(Data records)

⟨

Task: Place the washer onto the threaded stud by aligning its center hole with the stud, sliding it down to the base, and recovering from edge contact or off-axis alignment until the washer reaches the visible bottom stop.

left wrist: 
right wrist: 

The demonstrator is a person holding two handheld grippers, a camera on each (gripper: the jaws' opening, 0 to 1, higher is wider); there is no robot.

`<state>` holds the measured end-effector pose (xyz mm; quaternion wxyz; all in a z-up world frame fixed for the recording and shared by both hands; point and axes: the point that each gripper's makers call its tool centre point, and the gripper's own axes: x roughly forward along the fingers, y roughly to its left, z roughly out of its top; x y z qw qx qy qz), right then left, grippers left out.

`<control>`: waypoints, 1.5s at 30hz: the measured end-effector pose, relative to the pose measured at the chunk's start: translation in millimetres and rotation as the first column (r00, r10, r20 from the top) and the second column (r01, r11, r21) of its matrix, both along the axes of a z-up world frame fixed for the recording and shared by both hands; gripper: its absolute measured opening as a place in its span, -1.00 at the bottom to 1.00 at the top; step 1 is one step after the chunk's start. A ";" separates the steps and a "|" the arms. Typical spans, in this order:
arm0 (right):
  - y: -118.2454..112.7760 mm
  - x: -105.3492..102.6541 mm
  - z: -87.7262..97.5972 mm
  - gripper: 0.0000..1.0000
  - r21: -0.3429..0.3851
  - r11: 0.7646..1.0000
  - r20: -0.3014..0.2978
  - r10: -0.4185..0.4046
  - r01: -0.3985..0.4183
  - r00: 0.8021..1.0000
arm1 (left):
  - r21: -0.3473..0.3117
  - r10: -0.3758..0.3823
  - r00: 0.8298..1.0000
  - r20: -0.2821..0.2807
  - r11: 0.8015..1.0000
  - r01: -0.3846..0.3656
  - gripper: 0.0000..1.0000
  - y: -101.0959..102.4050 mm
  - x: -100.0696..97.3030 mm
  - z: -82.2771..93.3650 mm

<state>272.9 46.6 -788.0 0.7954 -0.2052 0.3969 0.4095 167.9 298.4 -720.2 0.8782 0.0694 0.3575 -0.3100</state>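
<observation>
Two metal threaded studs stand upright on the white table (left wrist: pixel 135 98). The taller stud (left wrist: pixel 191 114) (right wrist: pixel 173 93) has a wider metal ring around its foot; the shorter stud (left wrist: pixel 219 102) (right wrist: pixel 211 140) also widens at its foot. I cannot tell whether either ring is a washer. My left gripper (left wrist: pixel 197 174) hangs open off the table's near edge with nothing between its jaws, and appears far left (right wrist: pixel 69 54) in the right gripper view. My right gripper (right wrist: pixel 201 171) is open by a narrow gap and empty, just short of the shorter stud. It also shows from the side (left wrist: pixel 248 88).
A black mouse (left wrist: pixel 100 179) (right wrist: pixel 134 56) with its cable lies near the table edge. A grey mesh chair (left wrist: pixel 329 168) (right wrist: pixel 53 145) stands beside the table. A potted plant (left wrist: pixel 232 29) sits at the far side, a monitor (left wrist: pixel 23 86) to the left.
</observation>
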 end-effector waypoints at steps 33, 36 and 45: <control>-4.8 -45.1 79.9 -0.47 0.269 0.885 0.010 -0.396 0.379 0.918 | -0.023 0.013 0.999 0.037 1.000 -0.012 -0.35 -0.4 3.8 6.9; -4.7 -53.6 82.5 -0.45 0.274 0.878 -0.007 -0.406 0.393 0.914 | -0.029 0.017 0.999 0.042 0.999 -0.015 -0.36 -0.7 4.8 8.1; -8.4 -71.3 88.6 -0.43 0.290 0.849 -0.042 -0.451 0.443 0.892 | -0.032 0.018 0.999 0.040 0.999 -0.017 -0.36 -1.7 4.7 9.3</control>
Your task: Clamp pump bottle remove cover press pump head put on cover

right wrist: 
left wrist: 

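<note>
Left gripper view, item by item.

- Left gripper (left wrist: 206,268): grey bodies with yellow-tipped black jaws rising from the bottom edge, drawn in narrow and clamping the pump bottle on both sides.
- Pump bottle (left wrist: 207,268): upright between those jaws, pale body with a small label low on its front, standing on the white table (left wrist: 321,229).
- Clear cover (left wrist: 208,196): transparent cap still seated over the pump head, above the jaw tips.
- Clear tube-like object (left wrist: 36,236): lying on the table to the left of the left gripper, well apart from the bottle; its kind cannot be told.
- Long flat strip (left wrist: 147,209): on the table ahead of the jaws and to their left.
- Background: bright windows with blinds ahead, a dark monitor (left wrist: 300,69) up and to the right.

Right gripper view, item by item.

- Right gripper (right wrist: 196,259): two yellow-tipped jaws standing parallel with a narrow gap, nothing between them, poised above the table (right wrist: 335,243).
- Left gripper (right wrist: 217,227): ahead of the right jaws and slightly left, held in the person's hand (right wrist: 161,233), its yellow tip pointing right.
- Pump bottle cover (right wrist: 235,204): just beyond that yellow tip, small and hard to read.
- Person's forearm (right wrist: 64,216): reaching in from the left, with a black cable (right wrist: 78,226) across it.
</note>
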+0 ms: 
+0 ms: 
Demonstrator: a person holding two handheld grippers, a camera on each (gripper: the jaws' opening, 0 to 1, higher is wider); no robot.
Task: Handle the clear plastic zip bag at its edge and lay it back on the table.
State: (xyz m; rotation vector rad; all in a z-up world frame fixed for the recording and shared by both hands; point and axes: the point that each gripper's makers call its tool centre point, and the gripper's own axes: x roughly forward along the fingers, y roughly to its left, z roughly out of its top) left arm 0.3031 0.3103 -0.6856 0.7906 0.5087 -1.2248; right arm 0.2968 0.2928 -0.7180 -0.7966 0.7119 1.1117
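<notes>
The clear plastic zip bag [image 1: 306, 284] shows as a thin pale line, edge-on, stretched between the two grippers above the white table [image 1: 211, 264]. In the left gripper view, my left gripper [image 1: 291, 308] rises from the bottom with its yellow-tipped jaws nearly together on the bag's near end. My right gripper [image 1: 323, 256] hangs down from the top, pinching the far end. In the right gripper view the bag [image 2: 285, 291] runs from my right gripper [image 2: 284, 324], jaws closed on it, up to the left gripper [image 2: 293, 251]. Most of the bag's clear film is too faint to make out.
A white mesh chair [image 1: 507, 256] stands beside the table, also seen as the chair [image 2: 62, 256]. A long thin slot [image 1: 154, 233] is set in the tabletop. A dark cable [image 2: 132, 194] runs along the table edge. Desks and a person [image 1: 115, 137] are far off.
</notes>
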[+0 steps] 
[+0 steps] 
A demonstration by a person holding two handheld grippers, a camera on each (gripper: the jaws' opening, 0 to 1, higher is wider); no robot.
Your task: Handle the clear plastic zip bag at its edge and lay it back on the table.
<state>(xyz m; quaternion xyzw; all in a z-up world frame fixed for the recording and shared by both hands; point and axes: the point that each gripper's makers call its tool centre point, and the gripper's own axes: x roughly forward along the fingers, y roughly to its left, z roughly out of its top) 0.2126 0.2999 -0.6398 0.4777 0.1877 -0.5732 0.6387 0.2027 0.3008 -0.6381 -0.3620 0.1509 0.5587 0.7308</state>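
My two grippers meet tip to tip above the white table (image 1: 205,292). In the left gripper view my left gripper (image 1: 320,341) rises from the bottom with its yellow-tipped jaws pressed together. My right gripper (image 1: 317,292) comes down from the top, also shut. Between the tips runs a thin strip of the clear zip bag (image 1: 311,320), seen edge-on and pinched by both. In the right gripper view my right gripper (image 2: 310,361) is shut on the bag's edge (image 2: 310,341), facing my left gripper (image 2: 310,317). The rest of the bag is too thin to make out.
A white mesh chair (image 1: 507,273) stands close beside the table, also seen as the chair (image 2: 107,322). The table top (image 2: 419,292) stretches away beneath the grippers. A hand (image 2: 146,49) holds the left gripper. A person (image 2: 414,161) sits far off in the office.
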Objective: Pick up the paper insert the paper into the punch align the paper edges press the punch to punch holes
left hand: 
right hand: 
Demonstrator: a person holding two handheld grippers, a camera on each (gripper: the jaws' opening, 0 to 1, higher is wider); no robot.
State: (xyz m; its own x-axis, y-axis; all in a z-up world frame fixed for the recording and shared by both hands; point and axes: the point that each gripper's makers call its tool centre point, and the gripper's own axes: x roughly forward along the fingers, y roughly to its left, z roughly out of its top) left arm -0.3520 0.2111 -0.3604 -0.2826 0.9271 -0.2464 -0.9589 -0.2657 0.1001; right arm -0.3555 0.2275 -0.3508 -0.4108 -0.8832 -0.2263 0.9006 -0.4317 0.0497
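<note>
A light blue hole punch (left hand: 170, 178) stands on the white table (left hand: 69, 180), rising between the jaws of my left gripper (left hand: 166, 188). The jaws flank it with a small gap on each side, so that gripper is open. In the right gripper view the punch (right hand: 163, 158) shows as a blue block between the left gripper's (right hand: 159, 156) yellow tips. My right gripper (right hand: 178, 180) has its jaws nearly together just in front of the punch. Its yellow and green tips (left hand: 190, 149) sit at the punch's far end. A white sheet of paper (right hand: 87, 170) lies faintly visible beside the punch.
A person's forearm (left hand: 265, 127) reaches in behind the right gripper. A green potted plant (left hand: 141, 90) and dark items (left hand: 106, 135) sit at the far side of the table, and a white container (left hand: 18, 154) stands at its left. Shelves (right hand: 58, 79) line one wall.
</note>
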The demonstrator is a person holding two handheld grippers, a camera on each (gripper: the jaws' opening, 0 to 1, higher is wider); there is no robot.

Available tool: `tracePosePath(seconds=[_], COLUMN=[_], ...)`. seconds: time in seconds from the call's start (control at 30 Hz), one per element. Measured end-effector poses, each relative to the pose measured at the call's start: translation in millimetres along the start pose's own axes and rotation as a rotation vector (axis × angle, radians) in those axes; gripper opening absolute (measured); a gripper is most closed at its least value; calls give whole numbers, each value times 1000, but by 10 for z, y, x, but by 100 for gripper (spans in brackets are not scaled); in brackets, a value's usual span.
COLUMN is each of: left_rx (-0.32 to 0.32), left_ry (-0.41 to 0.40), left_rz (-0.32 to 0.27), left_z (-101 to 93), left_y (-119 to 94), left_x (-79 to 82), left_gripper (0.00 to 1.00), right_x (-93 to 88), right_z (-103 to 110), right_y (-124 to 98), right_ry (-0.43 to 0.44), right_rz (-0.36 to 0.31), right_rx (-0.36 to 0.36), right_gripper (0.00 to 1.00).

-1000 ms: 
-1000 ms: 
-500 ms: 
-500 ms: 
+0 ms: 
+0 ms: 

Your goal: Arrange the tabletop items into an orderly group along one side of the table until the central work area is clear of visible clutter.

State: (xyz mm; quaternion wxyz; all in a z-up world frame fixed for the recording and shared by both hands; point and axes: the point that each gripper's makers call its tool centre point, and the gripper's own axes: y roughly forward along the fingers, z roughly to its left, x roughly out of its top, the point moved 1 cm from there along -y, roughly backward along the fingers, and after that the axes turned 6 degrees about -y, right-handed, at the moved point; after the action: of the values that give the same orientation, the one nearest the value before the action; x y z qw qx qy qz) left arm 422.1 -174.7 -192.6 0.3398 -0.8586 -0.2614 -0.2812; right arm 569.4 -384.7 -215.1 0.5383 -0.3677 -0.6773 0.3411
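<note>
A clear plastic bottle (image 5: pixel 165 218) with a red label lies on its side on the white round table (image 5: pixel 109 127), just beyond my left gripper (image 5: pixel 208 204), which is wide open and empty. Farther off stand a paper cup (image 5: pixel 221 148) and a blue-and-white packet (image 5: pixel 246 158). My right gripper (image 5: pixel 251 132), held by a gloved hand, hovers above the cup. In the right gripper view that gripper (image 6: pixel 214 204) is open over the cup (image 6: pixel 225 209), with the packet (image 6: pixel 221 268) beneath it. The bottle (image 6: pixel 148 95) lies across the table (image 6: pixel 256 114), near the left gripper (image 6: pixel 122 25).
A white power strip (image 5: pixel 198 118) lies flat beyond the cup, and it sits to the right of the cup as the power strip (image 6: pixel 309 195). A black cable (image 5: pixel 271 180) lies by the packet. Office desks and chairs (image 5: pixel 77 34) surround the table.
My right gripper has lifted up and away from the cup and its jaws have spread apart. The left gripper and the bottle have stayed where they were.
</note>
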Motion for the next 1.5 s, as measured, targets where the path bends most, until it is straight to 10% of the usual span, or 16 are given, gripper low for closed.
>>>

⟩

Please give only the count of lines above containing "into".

2